African nations will need to boost output of goods and services and integrate payment systems if they are to take advantage of a new $3.4 trillion economic initiative, according to the Head of the African Development Bank (AfDB).
A continental free-trade zone was launched this month in Niger which, if successful, will usher in a new era of development for an area with a population of 1.3 billion people.
It is hoped that the 55-nation African Continental Free Trade Area (AfCFTA) – the largest bloc since the creation of the World Trade Organization in 1994 – will help unlock Africa’s long-stymied economic potential by boosting intra-regional trade, strengthening supply chains and spreading expertise.
Estimates indicate that with the actual operation of the AfCFTA programme, the region would become a multi-trillion dollar economic zone. However, breaking down borders and lifting tariffs would also ensure to effectively facilitate internal African trade
Akinwumi Adesina, President of the African Development Bank, said he expected industrial manufacturing capacity in Africa to increase, while financial markets would integrate and food production expands.

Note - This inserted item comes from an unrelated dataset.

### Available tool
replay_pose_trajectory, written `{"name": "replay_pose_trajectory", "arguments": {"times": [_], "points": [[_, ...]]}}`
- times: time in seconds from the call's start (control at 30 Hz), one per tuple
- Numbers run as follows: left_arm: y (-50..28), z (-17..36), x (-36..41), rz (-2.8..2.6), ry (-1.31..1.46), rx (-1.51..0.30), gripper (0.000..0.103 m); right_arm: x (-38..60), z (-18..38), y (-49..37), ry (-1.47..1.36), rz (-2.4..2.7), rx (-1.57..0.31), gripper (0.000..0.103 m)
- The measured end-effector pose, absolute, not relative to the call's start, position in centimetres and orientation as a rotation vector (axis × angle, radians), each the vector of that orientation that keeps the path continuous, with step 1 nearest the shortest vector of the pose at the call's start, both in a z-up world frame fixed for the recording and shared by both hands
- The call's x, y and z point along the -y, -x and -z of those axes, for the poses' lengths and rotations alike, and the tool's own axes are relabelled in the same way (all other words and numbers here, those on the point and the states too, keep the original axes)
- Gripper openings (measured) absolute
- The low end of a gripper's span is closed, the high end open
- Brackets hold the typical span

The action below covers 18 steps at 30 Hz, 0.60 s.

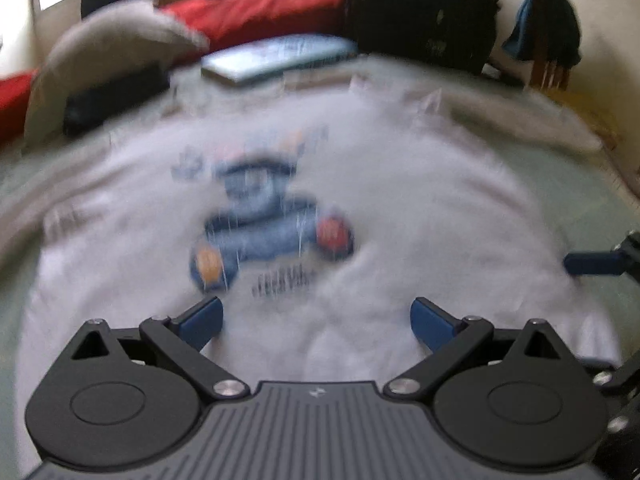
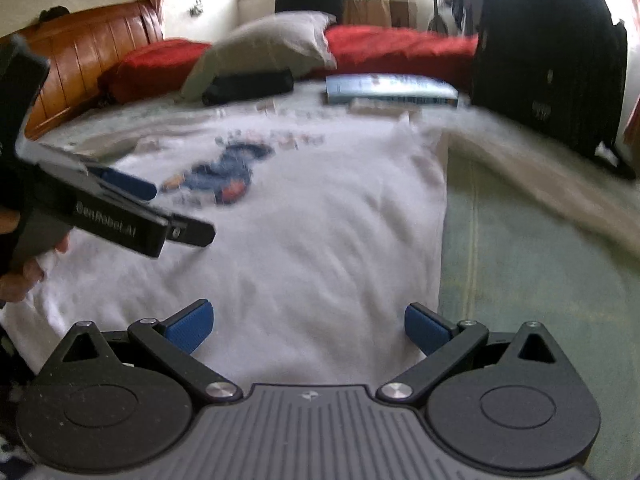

“Africa has to have its own industrial capacity … it’s not just about moving raw materials, it’s about value added products,” Adesina said on the sidelines of a conference in Nigeria’s capital city of Abuja.
The bank Chief said African countries need to mobilize more domestic resources, and encourage sovereign wealth and pension funds to invest in infrastructure.
“We brought investors to Africa and in less than 72 hours we mobilized $38.7 billion,” he said. “That tells me that the opportunities are there, if we can get the regulatory and investment environment right.”
He said nations need to provide the right incentives to boost local output while encouraging competition.